Filter the lines below, keeping each one that holds "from".

Dataset excerpts
*** Block opens ***

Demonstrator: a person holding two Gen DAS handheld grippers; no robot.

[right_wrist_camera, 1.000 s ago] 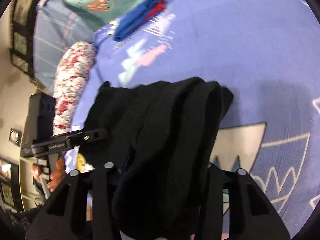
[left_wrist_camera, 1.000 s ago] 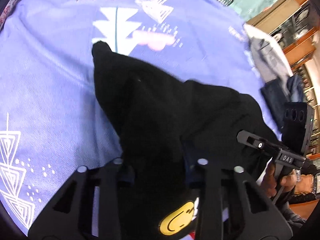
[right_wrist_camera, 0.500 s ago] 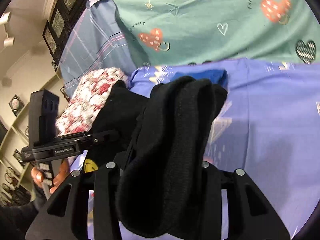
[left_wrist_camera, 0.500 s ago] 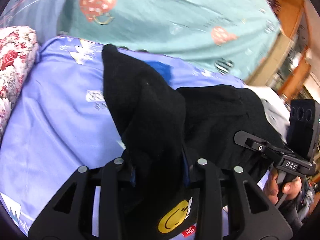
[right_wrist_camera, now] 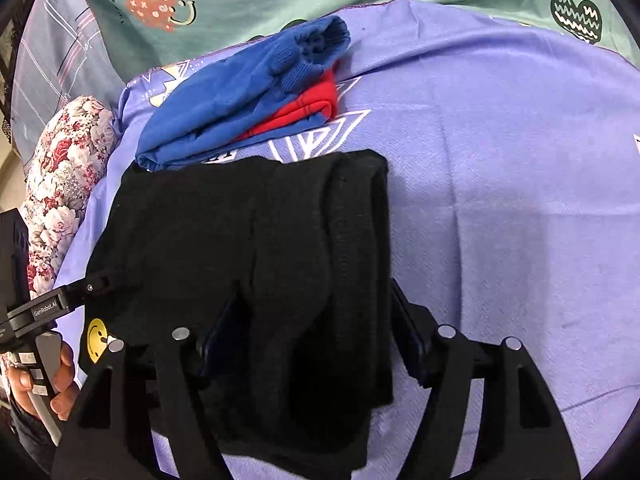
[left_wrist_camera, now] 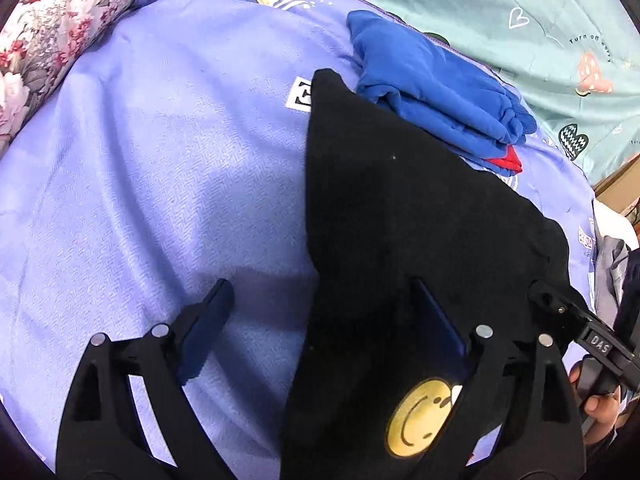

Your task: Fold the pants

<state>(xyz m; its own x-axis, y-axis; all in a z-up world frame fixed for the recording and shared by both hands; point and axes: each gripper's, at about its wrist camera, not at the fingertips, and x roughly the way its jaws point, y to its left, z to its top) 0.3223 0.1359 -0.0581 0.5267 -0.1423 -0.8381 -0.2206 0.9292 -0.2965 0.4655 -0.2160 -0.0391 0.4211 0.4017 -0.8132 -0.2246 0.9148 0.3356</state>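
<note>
Black fleece fills the gap between both tools: the left gripper (left_wrist_camera: 320, 316) stands spread wide, one finger over the folded pants (left_wrist_camera: 400, 220), the other over the bare purple bedsheet (left_wrist_camera: 160, 160). The right gripper (right_wrist_camera: 316, 312) straddles the bundle, jaws parted. The pants run lengthwise ahead, toward the blue garment (right_wrist_camera: 248, 92).

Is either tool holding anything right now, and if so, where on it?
Neither. Both the left tool and right tool stand open, the black pants lying loose between their fingers.
</note>
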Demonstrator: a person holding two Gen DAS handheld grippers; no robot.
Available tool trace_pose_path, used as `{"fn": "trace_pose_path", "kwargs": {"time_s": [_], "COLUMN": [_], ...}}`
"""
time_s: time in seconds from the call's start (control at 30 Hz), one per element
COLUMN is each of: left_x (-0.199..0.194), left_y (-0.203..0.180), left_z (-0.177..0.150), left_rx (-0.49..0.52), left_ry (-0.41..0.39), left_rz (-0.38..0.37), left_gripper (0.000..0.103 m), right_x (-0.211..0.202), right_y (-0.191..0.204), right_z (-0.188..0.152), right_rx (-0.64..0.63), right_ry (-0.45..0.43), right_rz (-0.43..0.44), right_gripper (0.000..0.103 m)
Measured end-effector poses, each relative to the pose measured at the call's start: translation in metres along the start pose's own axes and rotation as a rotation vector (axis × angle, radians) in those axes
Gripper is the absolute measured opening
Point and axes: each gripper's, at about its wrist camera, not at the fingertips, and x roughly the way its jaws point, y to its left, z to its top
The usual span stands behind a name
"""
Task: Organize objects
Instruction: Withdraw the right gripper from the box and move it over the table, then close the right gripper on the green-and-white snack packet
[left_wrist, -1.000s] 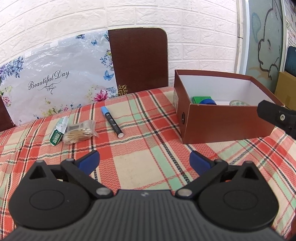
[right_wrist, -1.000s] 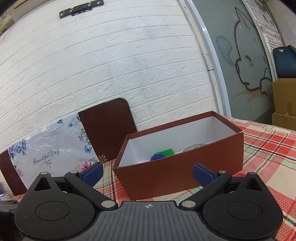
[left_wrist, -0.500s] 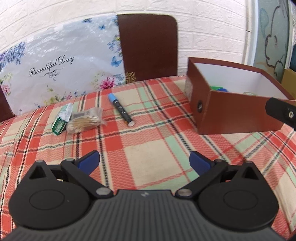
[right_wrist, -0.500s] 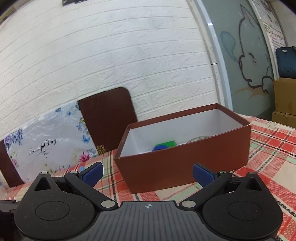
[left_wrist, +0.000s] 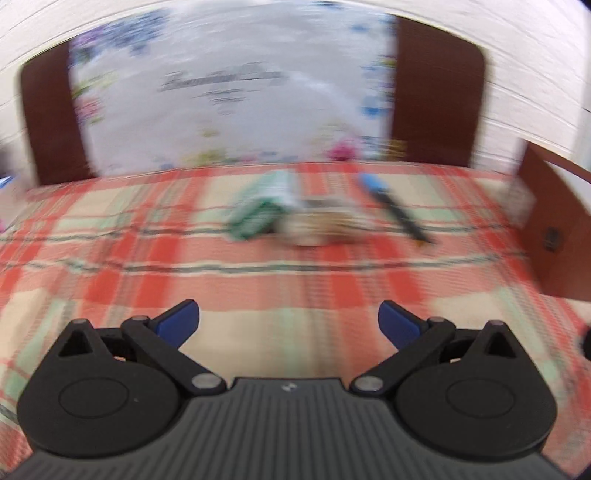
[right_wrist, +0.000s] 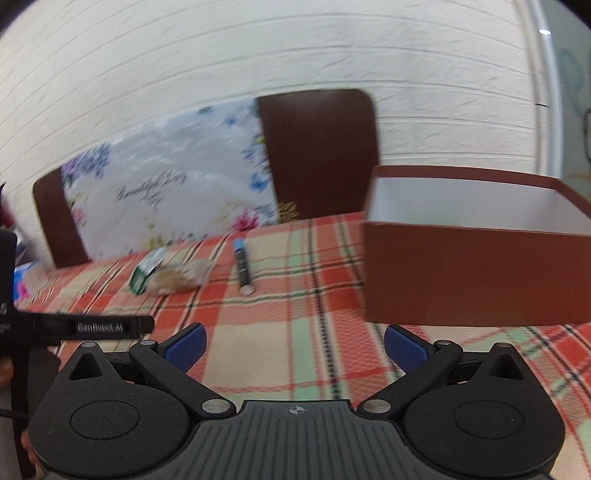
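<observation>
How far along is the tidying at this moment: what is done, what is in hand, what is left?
Done: cannot be judged; the brown box's contents are hidden in both views. In hand: nothing; the left gripper and right gripper are both open and empty. Left: the blue-capped marker, the clear bag and the green packet lie on the plaid tablecloth, outside the box.

We see a woven red-and-cream plaid tablecloth (right_wrist: 295, 314), a matt brown cardboard box (right_wrist: 476, 277) with a smooth white paper lining, a glossy floral plastic bag (right_wrist: 166, 184), and a crinkly clear plastic packet (right_wrist: 181, 278).
</observation>
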Motion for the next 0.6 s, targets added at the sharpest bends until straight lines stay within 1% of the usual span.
{"fn": "trace_pose_path", "kwargs": {"time_s": [0.07, 0.13, 0.17, 0.2, 0.23, 0.27, 0.33, 0.47, 0.6], "left_x": [0.008, 0.016, 0.019, 0.021, 0.017, 0.015, 0.019, 0.017, 0.016], "left_y": [0.026, 0.052, 0.066, 0.081, 0.091, 0.095, 0.094, 0.087, 0.096], "left_z": [-0.002, -0.006, -0.008, -0.009, -0.01, -0.011, -0.011, -0.011, -0.013], "left_rx": [-0.032, -0.073, -0.124, -0.211, -0.272, -0.297, -0.292, -0.248, -0.296], "left_ry": [-0.015, -0.03, -0.018, -0.009, -0.051, -0.079, -0.079, -0.099, -0.12], "left_rz": [0.063, 0.106, 0.099, 0.054, 0.021, 0.003, 0.003, -0.004, -0.026], "left_gripper": [0.103, 0.103, 0.103, 0.103, 0.103, 0.103, 0.103, 0.103, 0.103], "right_x": [0.011, 0.023, 0.029, 0.035, 0.042, 0.049, 0.065, 0.096, 0.125], "right_y": [0.011, 0.025, 0.032, 0.039, 0.047, 0.054, 0.07, 0.102, 0.132], "right_z": [0.002, 0.007, 0.011, 0.014, 0.017, 0.02, 0.029, 0.048, 0.065], "right_rx": [-0.043, -0.08, -0.096, -0.116, -0.143, -0.176, -0.23, -0.322, -0.391], "right_ry": [0.019, 0.035, 0.038, 0.037, 0.031, 0.025, 0.018, -0.011, -0.028], "right_rz": [0.031, 0.06, 0.076, 0.094, 0.109, 0.121, 0.14, 0.194, 0.256], "right_gripper": [0.1, 0.096, 0.096, 0.094, 0.092, 0.09, 0.086, 0.085, 0.085]}}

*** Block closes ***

Expected answer
time_s: time in seconds from the call's start (control at 30 Hz), one per element
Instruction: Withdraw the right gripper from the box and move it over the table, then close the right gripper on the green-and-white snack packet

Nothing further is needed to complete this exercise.